I think right now is a good time to point out all the times Joe's ended practice early because he's pussy-whipped. I think it's also a good time to point out that he'd shown up for practice an hour and a half late on that very day. It's also a good time to mention the fact that he stopped practice so he could tune a single fucking drum for 45 minutes. And he was calling us lazy?

Let me also add that we were not, in fact, attempting to end practice then & there. We simply thought it would be a more useful expenditure of our time to go over the material we were weak on, as opposed to wasting energy going through all the songs again.

Anyway, I went off on him, and I got up in his face and yelled at him. He ended up storming off (because I'm not someone you want to see yelling at you. It takes me a very long time to get pissed off enough to say something, so when I do, it's time to run.) and Aaron followed him to calm him down. Eventually, everyone was calming him down except for me. I was standing perfectly motionless in the ice-cold practice room listening to what they were saying in the break room. People always assume I can't hear very well because I often don't seem to be paying attention to what's going on around me. Nothing could be less true. I hear astonishingly well. Especially when people are talking about me.

Far be it, of course, for Aaron to do anything but suck up to Joe. I could hear him saying that the fact that I was sick wasn't an excuse for not wanting to practice – after all, he'd worked when he was sick and that involved a lot of being out in the cold. Of course, of course, the moron conveniently forgets that I have a history of minor illnesses turning into major ones....I don't have a strong immune system. I never have. He also conveniently forgets that I was the one who insisted we practice, and I was the one who made arrangements so that we could stay later.

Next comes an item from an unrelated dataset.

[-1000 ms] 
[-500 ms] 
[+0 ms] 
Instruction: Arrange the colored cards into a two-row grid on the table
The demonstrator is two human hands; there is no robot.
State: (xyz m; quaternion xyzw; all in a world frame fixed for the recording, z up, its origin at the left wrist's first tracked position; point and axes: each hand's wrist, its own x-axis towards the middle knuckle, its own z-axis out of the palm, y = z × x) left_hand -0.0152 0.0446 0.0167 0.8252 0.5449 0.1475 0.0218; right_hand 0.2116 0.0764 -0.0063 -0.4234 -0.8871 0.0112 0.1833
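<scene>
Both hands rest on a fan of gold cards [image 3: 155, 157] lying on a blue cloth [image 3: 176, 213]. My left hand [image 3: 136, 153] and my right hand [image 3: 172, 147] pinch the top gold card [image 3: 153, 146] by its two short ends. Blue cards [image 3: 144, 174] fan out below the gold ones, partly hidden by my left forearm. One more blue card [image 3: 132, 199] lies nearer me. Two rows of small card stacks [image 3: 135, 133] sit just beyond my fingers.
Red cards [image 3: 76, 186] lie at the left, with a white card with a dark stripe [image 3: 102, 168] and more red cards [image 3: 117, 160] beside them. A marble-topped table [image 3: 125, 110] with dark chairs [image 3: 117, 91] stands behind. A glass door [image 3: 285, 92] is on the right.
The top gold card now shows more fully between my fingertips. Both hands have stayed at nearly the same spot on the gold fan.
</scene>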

So, I went in there and quietly told him off (because Dirk and Nikki were desperately sticking up for me, but they're hopeless in arguments). I also pointed out that I was not opposed to continuing practice. I simply didn't see the point of practicing everything, when a lot of it was stuff we could play in our sleep, rather than focusing on the stuff we were weak on. There was a little more irritation from Joe's end (because he tried to be a smartass), but we ended up in the practice room again.

Things were tense for a while, until I made a show of warming up to Joe. Eventually, Dirk insisted that I go into the other room and sit down because I was coughing so hard I could barely stand. Joe came up a bit later and apologized for being an ass. I apologized for yelling at him and hurting his feelings, and everything was okay. There's no point in holding grudges when you know it happened because you're stressed.

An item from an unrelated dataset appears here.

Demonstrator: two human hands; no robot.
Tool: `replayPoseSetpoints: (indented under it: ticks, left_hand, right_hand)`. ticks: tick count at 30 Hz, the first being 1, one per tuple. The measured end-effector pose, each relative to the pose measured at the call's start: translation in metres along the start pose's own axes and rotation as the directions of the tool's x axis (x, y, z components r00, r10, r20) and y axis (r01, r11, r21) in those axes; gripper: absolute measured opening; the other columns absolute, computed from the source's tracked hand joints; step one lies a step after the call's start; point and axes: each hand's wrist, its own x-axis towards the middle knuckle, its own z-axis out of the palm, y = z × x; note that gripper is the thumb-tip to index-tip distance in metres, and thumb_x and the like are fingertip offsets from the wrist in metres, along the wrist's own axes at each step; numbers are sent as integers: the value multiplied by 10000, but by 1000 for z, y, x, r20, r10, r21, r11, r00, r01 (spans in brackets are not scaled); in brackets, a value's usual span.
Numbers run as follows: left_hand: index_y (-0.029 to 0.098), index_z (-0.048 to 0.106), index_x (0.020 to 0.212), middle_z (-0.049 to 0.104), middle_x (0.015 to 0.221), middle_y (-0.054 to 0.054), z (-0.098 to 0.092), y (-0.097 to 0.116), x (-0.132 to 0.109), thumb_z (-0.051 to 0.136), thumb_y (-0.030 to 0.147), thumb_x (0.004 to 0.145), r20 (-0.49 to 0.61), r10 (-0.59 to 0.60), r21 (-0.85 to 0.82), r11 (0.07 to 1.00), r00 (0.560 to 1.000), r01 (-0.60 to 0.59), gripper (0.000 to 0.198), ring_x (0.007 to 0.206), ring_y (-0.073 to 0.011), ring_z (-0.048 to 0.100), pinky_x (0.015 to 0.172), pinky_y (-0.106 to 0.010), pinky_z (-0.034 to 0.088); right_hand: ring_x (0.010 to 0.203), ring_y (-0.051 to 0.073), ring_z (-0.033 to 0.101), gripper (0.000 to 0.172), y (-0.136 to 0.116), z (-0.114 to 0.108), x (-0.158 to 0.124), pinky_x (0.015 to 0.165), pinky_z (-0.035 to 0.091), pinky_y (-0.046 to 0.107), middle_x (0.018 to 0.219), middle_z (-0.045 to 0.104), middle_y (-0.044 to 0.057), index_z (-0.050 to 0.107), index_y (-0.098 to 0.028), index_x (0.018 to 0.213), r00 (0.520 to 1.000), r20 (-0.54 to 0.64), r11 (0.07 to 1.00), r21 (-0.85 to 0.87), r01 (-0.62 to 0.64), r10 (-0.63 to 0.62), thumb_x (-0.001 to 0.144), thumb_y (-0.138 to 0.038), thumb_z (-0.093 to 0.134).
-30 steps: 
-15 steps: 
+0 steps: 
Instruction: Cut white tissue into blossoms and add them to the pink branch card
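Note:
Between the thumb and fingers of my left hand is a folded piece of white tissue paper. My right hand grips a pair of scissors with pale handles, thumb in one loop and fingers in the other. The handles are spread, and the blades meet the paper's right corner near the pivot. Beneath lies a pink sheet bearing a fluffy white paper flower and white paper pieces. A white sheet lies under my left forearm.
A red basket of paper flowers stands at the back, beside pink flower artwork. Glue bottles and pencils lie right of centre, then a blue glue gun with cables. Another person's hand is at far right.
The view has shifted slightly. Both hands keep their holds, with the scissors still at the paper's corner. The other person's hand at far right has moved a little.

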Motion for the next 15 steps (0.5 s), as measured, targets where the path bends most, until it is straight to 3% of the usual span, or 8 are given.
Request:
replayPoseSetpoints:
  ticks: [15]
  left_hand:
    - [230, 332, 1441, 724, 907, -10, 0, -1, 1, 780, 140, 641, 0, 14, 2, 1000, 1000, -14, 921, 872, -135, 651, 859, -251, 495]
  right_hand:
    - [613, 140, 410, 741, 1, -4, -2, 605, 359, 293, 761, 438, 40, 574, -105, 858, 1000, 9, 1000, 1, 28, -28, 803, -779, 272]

Aaron, however, told Dirk that he thought it was inappropriate for me to yell at Joe (despite the fact that Joe was yelling at us). He also said that it was bad to yell at Joe because Marie yells at him. I don't give a shit, and neither did Dirk. We are not babysitters, and Joe needs to understand that he can't talk to people like that without expecting to be treated in exactly the same manner. I don't want to go into the details of that discussion, but basically Aaron came out looking like an ass. I wasn't there to hear it – it was an after-hours talk.

I don't regret yelling at Joe at all. I just wish I'd been meaner when I'd done so, because that boy needs a wake-up call.

I do wish Aaron had attempted to tell me off. I would have reminded him of every time he & Joe had ever slacked off or behaved like assholes. I can't stand hypocrites, and I can't stand people who aren't sufficiently self-aware enough to understand that all the things they criticize in other people are the exact same things they themselves do, but they do them ten times more.

For the record, Aaron and I get along just great when he's not being an ass.